La firma le tiene tanta fe a estos equipos, lanzados en una muy cuidada estrategia en que le dieron los productos a unos pocos early adopters, quienes se ocuparon de viralizarlos por el mundo, que acaban de lanzar un nuevo modelo. Las dudas sobre su costo y avance sobre la privacidad de terceros son los mayores limitantes.

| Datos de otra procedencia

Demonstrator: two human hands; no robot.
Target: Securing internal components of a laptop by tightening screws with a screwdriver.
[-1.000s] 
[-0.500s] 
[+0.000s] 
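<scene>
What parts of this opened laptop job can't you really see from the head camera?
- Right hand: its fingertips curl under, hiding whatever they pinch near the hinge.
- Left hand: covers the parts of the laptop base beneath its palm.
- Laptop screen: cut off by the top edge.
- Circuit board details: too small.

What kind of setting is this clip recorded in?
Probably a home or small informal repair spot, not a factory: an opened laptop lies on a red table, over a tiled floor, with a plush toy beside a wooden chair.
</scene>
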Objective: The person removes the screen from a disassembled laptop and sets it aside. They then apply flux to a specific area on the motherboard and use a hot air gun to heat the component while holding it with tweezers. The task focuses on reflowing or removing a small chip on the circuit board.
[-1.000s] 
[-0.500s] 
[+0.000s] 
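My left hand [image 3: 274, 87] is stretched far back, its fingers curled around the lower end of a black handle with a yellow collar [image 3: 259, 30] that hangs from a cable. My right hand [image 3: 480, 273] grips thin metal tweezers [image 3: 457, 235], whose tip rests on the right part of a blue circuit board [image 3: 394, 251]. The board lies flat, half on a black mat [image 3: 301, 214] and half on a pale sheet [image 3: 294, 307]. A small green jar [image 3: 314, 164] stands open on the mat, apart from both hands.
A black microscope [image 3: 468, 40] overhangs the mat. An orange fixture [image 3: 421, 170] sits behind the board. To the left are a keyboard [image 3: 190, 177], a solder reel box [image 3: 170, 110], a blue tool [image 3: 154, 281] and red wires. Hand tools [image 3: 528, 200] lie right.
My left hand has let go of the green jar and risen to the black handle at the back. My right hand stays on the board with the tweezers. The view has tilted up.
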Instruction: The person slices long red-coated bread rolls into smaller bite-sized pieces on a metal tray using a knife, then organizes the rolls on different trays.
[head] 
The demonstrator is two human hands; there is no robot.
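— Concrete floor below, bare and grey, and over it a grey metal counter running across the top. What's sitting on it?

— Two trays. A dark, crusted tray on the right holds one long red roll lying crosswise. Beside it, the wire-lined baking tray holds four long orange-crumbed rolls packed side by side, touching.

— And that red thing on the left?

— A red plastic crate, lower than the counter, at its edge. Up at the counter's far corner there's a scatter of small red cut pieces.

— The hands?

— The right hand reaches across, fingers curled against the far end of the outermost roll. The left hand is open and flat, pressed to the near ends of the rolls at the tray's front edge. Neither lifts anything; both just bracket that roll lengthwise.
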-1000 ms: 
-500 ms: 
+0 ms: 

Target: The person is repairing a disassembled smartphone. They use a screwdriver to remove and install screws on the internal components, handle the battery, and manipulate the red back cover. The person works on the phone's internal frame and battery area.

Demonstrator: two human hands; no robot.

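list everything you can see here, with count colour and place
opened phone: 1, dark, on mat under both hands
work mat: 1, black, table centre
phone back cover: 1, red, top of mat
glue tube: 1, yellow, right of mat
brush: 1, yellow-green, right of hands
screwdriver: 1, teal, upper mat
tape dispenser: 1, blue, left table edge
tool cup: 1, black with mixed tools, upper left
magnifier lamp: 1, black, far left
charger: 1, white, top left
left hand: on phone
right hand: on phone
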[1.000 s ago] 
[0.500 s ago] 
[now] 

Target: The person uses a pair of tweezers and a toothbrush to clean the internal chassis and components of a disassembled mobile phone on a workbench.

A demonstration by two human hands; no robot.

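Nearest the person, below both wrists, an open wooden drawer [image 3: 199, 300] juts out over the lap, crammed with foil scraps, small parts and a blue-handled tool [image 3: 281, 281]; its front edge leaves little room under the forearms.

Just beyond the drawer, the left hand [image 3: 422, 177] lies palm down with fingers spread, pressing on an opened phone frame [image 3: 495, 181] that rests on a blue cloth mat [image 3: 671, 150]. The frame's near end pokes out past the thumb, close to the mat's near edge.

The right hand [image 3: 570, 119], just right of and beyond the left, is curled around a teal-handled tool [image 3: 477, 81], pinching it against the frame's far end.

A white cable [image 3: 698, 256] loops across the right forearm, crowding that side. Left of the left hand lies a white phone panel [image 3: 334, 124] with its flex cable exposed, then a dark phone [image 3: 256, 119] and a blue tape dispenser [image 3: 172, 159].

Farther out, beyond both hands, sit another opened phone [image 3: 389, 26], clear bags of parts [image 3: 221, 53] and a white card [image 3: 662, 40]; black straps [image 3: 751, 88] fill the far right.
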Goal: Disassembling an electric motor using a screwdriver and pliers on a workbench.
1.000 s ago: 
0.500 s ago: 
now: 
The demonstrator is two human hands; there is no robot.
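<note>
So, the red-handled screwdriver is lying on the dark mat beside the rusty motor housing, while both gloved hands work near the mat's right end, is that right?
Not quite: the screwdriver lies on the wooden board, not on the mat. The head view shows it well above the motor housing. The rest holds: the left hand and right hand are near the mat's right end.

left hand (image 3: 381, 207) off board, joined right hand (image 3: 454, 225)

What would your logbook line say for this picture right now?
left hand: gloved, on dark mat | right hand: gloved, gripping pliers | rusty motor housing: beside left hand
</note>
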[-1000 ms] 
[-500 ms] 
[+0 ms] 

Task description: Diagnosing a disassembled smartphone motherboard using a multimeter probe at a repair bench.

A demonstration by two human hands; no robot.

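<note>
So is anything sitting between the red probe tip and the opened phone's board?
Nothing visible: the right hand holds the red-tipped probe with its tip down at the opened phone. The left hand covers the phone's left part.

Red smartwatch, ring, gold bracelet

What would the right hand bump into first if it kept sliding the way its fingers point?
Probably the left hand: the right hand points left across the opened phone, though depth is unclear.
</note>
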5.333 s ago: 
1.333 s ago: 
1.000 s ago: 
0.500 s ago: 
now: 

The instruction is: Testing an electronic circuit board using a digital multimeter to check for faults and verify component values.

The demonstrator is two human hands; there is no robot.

Pero, ¿puede ser que el reloj pulsera que dejó de existir para más de una generación que, ahora, mira la hora sólo en su celular vuelva, justamente, de la mano del smartphone? ¿Se necesita un equipo que dé la misma información que el celular pero de una manera diferente? ¿Se usarán todos lentes con conexión a Internet? Si uno se basa en el nivel de adopción actual, tendría que decir: “No”. Pero, en general, la tecnología evoluciona hasta encontrar un mercado más amplio. Lo intentará un par de años y, si no lo logra, buscará una nueva tendencia. Mientras tanto, hoy, la pelea es por la muñeca del usuario.